▶ EXERCISE DESCRIPTION:
Filter these entries, keeping only lines that hold the word "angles".

▶ GIVEN RECORDS:
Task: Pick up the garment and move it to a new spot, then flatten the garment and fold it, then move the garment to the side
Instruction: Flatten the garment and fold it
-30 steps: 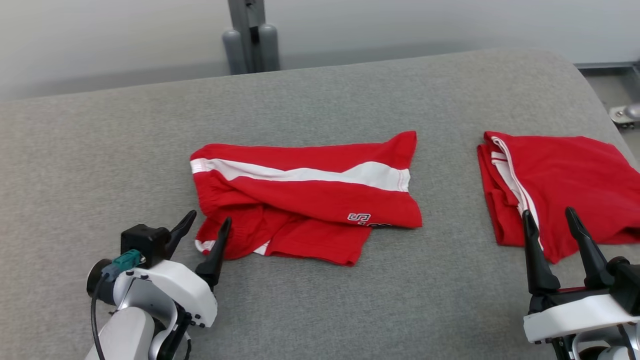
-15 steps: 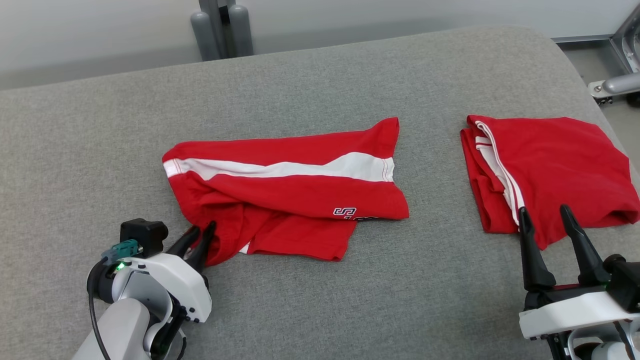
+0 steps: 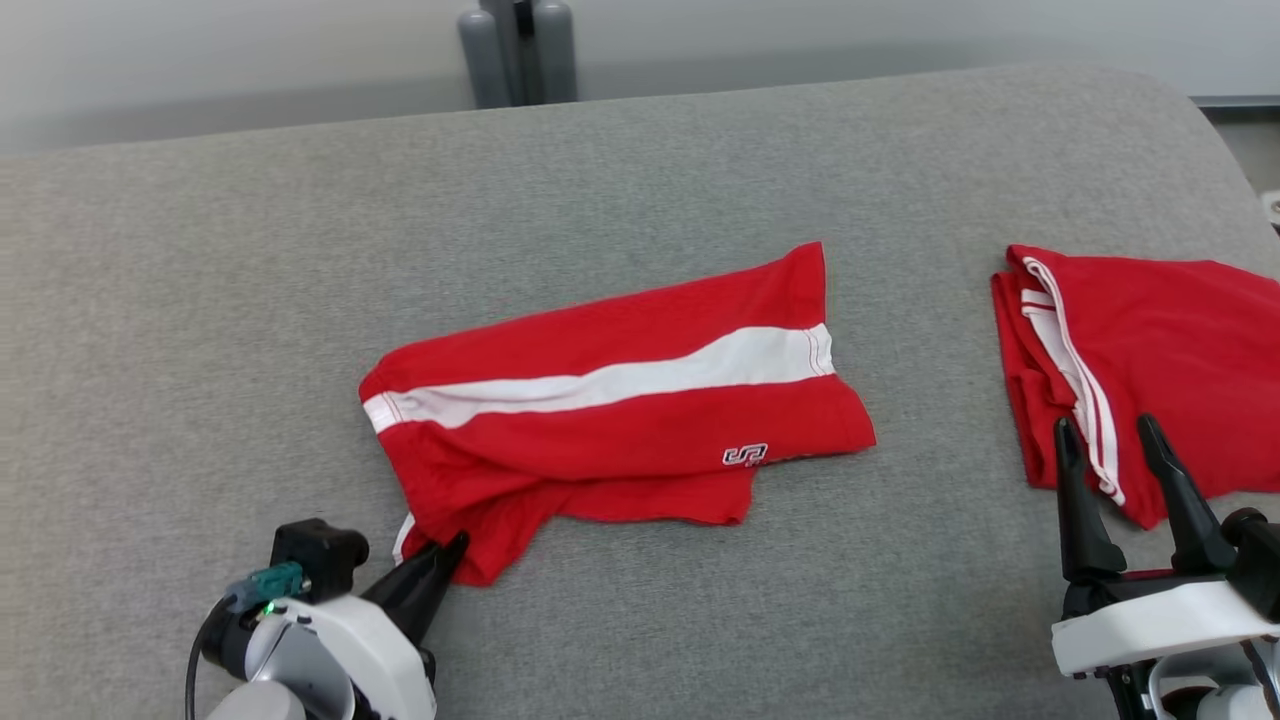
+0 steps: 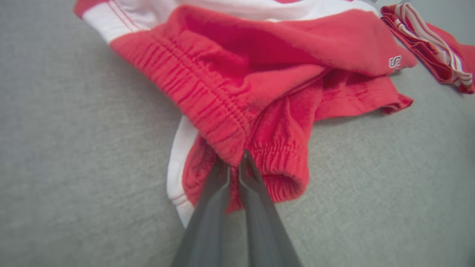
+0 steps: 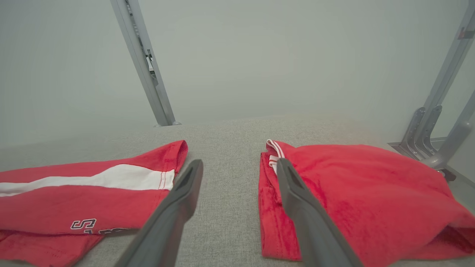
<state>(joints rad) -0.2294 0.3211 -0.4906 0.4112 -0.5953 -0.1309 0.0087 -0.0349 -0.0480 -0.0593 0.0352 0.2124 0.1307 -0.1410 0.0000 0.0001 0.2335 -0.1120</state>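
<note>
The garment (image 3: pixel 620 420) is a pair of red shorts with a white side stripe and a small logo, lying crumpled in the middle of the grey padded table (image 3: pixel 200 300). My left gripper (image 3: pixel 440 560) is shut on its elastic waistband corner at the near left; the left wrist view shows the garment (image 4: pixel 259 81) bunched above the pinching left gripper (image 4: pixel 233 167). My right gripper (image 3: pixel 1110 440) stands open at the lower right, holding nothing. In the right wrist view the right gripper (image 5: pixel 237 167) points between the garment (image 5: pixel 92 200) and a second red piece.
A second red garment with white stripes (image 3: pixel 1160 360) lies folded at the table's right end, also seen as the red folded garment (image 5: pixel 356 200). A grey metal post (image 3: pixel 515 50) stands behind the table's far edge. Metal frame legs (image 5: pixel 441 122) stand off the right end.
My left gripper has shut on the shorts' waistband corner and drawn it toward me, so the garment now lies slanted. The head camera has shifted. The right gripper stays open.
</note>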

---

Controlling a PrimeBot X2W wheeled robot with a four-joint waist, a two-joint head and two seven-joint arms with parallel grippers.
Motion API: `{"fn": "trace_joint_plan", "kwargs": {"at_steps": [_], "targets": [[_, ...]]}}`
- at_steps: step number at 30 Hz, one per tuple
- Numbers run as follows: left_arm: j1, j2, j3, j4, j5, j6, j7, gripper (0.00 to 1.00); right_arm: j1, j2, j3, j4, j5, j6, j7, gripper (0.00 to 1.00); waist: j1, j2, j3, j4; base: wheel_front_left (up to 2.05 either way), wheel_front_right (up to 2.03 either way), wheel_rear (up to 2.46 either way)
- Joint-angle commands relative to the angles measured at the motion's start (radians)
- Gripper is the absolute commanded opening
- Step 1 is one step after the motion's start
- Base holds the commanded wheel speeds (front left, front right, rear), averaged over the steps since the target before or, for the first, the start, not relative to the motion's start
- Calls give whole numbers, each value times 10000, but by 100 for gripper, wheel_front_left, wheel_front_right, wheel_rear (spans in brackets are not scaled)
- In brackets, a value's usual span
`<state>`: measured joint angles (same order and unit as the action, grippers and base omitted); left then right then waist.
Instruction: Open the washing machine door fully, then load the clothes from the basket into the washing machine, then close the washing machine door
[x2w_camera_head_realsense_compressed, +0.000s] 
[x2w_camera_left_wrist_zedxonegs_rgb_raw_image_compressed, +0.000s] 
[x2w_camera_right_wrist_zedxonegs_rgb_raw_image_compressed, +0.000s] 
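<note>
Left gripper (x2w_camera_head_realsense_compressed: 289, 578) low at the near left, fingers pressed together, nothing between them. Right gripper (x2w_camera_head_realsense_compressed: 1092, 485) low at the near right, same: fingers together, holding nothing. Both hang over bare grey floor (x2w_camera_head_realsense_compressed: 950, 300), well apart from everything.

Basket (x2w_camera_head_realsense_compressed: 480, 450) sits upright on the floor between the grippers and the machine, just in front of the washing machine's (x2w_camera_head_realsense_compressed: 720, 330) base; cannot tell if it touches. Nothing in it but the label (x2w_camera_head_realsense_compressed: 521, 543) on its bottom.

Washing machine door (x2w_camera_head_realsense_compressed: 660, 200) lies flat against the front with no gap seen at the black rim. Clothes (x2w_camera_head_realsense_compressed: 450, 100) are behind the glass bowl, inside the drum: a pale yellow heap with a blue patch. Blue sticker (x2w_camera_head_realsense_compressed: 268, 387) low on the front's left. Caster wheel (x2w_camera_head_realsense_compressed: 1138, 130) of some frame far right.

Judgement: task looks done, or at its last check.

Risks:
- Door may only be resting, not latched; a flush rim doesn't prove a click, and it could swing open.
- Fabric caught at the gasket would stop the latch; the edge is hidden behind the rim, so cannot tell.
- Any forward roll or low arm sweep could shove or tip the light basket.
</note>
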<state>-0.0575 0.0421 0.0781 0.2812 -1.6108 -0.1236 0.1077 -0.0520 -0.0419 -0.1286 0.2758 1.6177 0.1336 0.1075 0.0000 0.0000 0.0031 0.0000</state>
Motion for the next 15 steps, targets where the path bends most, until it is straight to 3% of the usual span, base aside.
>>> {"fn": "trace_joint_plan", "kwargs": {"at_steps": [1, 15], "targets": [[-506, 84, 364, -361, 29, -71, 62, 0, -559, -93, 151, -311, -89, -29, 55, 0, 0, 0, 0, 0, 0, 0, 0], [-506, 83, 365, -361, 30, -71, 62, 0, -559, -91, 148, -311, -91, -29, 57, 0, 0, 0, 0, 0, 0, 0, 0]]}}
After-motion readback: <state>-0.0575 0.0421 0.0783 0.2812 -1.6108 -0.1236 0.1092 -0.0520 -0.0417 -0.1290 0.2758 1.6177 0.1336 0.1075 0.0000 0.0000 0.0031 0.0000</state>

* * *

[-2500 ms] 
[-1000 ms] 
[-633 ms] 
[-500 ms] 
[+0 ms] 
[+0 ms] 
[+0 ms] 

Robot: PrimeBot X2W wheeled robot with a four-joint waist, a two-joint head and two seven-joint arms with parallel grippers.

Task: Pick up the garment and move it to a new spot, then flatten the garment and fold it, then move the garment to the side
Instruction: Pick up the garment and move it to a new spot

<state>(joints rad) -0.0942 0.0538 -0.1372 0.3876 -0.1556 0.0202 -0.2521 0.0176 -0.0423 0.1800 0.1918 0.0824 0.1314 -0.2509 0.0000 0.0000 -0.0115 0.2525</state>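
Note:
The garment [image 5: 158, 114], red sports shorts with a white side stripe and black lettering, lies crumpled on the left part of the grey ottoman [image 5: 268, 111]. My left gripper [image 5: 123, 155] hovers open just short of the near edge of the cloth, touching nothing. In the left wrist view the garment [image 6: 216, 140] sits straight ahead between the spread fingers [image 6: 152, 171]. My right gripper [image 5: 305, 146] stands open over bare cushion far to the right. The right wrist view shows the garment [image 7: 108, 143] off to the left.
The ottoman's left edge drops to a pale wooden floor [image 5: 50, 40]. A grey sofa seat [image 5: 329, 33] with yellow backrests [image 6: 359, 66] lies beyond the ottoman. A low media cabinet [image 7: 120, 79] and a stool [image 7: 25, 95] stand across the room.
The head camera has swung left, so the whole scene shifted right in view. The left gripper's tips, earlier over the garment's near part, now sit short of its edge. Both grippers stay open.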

▶ ANSWER TO THIS EXERCISE:
- Joint-angle commands relative to the angles measured at the motion's start (radians)
`<state>`: measured joint angles (same order and unit as the action, grippers and base omitted); left then right then waist.

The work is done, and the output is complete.